#### Task prompt:
Nothing but the images is to be left out of your exact copy of the entries.

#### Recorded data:
*** Begin section ***
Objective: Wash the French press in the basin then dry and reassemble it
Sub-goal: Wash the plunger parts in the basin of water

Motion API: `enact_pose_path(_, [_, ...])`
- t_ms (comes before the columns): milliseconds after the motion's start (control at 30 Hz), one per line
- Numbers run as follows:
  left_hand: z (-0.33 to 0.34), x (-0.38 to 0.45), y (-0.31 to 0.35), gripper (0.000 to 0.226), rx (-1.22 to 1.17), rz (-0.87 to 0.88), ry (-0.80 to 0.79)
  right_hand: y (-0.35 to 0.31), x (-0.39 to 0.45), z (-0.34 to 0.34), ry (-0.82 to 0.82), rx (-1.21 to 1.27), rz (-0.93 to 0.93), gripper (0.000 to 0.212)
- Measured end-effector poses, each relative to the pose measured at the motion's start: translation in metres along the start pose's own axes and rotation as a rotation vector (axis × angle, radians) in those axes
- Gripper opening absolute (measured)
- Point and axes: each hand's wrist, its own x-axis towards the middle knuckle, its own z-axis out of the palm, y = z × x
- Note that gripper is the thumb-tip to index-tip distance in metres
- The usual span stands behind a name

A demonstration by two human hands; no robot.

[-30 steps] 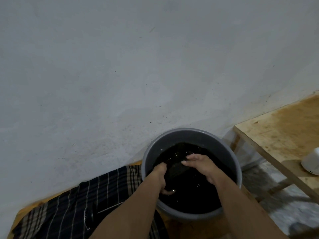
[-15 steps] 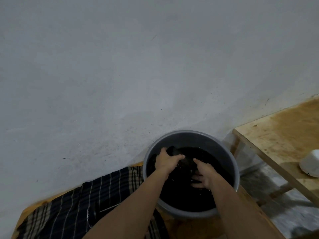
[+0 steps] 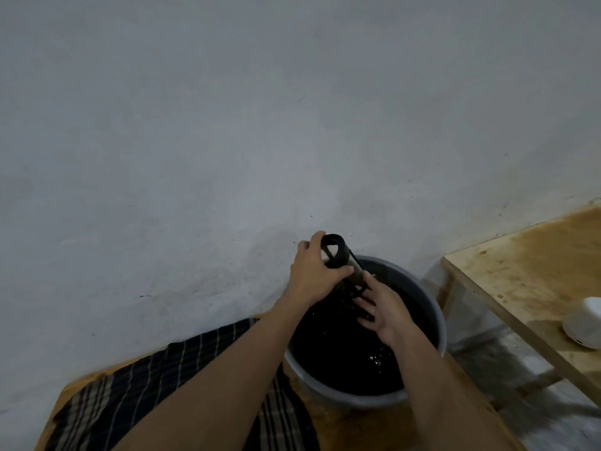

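Observation:
A grey round basin full of dark water stands against the wall. My left hand grips the dark French press near its top, holding it tilted above the basin's far rim. Its lower end points down toward the water. My right hand is wrapped around that lower end, just over the water. What the fingers hold there is too dark to make out in detail.
A dark checked cloth lies on the wooden surface to the left of the basin. A plywood table stands at the right with a white object on it. The grey wall rises directly behind the basin.
Both hands were down in the water. They have since risen, and the left hand has lifted the French press out above the far rim.

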Motion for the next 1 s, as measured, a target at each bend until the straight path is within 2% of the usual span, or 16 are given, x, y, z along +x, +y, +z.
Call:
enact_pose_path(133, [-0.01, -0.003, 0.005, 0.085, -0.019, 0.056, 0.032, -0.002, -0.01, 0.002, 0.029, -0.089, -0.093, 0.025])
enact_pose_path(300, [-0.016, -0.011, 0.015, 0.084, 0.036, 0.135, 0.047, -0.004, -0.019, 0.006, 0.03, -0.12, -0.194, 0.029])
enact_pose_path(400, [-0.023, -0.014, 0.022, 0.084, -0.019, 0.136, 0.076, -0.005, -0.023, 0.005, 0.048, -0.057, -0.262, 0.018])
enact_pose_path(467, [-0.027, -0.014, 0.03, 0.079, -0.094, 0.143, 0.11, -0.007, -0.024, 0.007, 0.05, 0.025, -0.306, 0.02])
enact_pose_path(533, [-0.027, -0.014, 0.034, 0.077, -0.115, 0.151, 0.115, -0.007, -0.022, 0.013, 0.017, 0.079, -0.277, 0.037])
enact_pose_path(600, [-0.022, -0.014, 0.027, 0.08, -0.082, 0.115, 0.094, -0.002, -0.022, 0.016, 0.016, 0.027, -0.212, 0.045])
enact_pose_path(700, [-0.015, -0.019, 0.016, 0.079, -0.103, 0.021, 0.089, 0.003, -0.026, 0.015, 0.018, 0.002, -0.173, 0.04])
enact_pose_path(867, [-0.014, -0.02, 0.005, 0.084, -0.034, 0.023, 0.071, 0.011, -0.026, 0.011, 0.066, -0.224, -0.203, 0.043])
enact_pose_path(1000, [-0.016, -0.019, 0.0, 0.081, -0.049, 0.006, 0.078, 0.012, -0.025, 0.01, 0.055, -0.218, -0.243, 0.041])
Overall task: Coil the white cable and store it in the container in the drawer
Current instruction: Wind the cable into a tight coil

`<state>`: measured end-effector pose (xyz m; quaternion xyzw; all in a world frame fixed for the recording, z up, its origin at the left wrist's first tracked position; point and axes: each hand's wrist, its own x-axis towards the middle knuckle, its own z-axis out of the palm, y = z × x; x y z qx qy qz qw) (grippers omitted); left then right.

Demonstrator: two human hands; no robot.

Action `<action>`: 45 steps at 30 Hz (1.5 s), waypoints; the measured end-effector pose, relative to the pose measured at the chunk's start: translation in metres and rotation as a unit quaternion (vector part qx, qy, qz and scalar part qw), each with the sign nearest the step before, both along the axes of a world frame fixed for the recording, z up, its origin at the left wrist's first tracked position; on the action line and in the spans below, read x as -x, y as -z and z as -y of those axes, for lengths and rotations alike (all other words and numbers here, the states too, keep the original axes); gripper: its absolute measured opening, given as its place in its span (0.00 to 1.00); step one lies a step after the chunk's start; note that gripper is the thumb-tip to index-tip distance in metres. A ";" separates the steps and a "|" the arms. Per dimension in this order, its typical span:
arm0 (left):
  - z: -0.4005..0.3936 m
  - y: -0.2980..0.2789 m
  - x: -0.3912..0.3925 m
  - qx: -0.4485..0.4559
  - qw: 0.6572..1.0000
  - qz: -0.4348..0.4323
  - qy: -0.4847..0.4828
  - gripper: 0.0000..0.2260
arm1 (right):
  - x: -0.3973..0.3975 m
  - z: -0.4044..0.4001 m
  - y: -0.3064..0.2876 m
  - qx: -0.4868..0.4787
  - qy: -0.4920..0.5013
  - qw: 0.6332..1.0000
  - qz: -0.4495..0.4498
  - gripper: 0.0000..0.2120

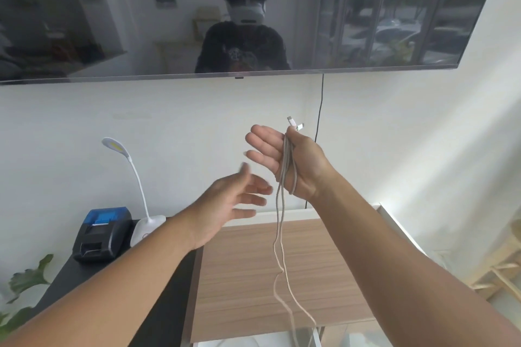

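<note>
My right hand (293, 160) is raised in front of the wall, palm toward me, and pinches the white cable (283, 234) between thumb and palm. Its two connector ends stick up above the thumb. Several strands wrap across the palm and two long loops hang down over the wooden top (248, 276). My left hand (234, 205) is just left of the hanging strands, fingers spread, holding nothing and slightly blurred. No drawer or container is visible.
A black side table (169, 304) at the left carries a black-and-blue receipt printer (103, 234) and a white gooseneck lamp (141, 205). A plant (25, 284) sits at the lower left. A large dark screen (225, 14) hangs on the wall above, with a black cord (320, 121) below it.
</note>
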<state>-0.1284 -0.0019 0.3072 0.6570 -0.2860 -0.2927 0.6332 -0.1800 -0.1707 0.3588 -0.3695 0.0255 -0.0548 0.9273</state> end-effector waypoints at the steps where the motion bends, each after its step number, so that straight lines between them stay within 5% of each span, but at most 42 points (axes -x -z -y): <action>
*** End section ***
#### Response:
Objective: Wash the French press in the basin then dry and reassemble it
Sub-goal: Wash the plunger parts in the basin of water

Motion API: `enact_pose_path(_, [_, ...])`
- t_ms (comes before the columns): milliseconds after the motion's start (control at 30 Hz), one per line
- Numbers run as follows:
  left_hand: z (-0.33 to 0.34), x (-0.38 to 0.45), y (-0.31 to 0.35), gripper (0.000 to 0.226), rx (-1.22 to 1.17), rz (-0.87 to 0.88), ry (-0.80 to 0.79)
  right_hand: y (-0.35 to 0.31), x (-0.39 to 0.45), z (-0.34 to 0.34), ry (-0.82 to 0.82), rx (-1.21 to 1.27), rz (-0.93 to 0.93), gripper (0.000 to 0.212)
- Measured end-effector poses, each relative to the pose measured at the motion's start: translation in metres along the start pose's own axes and rotation as a rotation vector (axis × angle, radians) in those axes
- Gripper opening absolute (measured)
- Point and axes: each hand's wrist, its own x-axis towards the middle knuckle, its own z-axis out of the palm, y = z × x
- Note that gripper is the thumb-tip to index-tip distance in metres
- The usual span stands behind a name

A demonstration by two human hands; no robot.

[-30 steps] 
[-15 steps] 
[+0 steps] 

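Observation:
A grey round basin full of dark water stands against the wall. My left hand grips the dark French press near its top, holding it tilted above the basin's far rim. Its lower end points down toward the water. My right hand is wrapped around that lower end, just over the water. What the fingers hold there is too dark to make out in detail.
A dark checked cloth lies on the wooden surface to the left of the basin. A plywood table stands at the right with a white object on it. The grey wall rises directly behind the basin.
Both hands were down in the water. They have since risen, and the left hand has lifted the French press out above the far rim.
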
Motion for the next 1 s, as measured, a target at each bend until the straight path is within 2% of the usual span, or 16 are given, x, y, z along +x, +y, +z.
Call:
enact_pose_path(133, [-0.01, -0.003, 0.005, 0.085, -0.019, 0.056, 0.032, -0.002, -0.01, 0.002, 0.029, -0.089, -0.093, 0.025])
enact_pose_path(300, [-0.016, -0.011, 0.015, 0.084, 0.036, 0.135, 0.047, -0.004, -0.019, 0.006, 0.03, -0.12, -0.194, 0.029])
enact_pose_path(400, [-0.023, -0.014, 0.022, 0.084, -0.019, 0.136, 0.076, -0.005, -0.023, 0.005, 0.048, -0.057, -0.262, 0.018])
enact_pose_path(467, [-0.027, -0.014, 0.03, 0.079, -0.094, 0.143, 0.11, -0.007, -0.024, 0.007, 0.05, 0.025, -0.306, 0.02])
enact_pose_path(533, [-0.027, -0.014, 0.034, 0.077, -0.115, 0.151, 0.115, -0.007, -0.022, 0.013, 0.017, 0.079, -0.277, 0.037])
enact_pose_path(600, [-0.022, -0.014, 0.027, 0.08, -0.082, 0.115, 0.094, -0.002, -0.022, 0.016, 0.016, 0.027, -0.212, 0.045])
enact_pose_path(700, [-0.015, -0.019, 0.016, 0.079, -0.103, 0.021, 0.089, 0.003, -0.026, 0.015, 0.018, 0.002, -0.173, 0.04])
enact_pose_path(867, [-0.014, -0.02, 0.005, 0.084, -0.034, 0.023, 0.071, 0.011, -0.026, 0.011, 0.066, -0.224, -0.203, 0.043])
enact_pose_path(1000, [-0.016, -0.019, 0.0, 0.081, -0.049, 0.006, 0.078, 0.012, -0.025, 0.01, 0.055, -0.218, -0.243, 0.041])
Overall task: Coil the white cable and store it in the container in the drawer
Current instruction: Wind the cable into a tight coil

`<state>`: measured end-effector pose (xyz m; quaternion xyzw; all in a world frame fixed for the recording, z up, its origin at the left wrist's first tracked position; point and axes: each hand's wrist, its own x-axis towards the middle knuckle, its own z-axis out of the palm, y = z × x; x y z qx qy qz qw) (grippers omitted); left then right.

Demonstrator: two human hands; no robot.

Action `<action>`: 45 steps at 30 Hz (1.5 s), waypoints; the measured end-effector pose, relative to the pose measured at the chunk's start: translation in metres and rotation as a unit quaternion (vector part qx, qy, qz and scalar part qw), each with the sign nearest the step before, both along the axes of a world frame fixed for the recording, z up, its origin at the left wrist's first tracked position; on the action line and in the spans below, read x as -x, y as -z and z as -y of those axes, for lengths and rotations alike (all other words and numbers here, the states too, keep the original axes); gripper: its absolute measured opening, given as its place in its span (0.00 to 1.00); step one lies a step after the chunk's start; note that gripper is the thumb-tip to index-tip distance in metres. A ";" separates the steps and a "|" the arms. Per dimension in this order, its typical span:
arm0 (left):
  - z: -0.4005..0.3936 m
  - y: -0.2980..0.2789 m
  - x: -0.3912..0.3925 m
  - qx: -0.4485..0.4559
  - qw: 0.6572..1.0000
  - qz: -0.4348..0.4323
  - qy: -0.4847..0.4828
  - gripper: 0.0000..0.2260
arm1 (right):
  - x: -0.3973..0.3975 m
  - z: -0.4044..0.4001 m
  - y: -0.3064..0.2876 m
  - qx: -0.4868..0.4787
  - qy: -0.4920..0.5013
  - qw: 0.6332..1.0000
  - qz: -0.4495..0.4498
  - gripper: 0.0000..0.2120


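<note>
My right hand (293, 160) is raised in front of the wall, palm toward me, and pinches the white cable (283, 234) between thumb and palm. Its two connector ends stick up above the thumb. Several strands wrap across the palm and two long loops hang down over the wooden top (248, 276). My left hand (234, 205) is just left of the hanging strands, fingers spread, holding nothing and slightly blurred. No drawer or container is visible.
A black side table (169, 304) at the left carries a black-and-blue receipt printer (103, 234) and a white gooseneck lamp (141, 205). A plant (25, 284) sits at the lower left. A large dark screen (225, 14) hangs on the wall above, with a black cord (320, 121) below it.
</note>
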<state>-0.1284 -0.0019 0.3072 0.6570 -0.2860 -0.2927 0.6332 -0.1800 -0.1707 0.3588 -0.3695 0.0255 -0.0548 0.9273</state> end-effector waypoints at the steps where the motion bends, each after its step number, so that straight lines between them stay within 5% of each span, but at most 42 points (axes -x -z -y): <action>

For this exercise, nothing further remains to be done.